**YOUR TASK:**
Among the lines below, copy exactly those from the one with "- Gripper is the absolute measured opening" through the one with "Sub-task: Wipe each", counting both ends.

◆ ◆ ◆ ◆ ◆

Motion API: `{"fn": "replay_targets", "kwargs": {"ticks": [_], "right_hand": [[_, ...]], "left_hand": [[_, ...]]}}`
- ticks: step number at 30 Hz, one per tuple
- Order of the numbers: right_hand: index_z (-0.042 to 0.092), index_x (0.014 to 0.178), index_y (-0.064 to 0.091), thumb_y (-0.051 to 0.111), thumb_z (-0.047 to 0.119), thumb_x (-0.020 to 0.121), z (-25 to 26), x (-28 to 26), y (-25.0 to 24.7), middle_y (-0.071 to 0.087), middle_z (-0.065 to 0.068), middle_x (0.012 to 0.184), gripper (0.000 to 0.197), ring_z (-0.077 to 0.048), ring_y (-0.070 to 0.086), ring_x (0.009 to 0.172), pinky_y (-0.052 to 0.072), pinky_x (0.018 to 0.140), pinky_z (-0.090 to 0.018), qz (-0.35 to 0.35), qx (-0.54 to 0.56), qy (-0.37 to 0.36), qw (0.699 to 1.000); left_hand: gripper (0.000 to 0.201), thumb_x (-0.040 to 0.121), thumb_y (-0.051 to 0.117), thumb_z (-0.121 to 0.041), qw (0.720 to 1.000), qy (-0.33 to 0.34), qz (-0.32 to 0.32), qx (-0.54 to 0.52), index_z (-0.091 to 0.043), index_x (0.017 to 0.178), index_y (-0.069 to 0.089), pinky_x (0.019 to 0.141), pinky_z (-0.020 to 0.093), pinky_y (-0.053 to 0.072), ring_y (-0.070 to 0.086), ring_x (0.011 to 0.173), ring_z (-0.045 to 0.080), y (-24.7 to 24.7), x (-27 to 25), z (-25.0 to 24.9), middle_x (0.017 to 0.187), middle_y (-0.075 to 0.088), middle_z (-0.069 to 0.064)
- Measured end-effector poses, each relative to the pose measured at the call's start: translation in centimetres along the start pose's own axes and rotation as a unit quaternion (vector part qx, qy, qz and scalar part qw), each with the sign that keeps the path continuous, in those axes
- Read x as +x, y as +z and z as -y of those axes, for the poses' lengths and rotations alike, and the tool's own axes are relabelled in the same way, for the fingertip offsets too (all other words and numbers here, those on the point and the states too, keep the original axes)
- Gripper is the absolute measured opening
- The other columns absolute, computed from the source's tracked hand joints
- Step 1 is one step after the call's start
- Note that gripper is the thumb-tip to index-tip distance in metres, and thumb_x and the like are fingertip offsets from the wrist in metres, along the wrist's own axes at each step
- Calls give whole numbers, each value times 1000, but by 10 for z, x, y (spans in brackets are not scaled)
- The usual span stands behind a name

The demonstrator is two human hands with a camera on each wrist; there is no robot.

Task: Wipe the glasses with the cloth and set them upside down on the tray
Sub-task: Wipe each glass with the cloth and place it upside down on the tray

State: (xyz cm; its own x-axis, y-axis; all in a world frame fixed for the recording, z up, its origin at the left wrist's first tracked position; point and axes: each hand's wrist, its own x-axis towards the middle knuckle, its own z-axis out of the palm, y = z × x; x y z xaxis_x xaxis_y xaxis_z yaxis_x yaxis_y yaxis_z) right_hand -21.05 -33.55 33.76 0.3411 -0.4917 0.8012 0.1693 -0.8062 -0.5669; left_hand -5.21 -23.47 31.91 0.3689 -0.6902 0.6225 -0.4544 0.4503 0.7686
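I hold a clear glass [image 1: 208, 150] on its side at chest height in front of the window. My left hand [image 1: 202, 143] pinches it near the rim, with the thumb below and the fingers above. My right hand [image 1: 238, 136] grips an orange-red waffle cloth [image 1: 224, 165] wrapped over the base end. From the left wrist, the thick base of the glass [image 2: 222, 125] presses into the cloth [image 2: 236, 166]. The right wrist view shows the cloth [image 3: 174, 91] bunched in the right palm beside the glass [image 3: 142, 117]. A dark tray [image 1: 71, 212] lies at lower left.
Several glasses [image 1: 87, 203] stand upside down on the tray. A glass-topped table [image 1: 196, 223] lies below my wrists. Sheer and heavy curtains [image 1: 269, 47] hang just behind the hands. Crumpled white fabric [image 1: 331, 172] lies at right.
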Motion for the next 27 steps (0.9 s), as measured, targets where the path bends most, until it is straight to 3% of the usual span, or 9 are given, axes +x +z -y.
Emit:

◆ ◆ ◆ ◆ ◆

**EXERCISE RESPONSE:**
- Gripper is the absolute measured opening
- The other columns absolute, computed from the source's tracked hand joints
- Step 1 is one step after the call's start
- Note that gripper is the thumb-tip to index-tip distance in metres, and thumb_x and the like are fingertip offsets from the wrist in metres, along the wrist's own axes at each step
- Calls give whole numbers, each value times 1000, but by 10 for z, x, y (spans in brackets are not scaled)
- The usual span stands behind a name

The demonstrator is two human hands with a camera on each wrist; there is no robot.

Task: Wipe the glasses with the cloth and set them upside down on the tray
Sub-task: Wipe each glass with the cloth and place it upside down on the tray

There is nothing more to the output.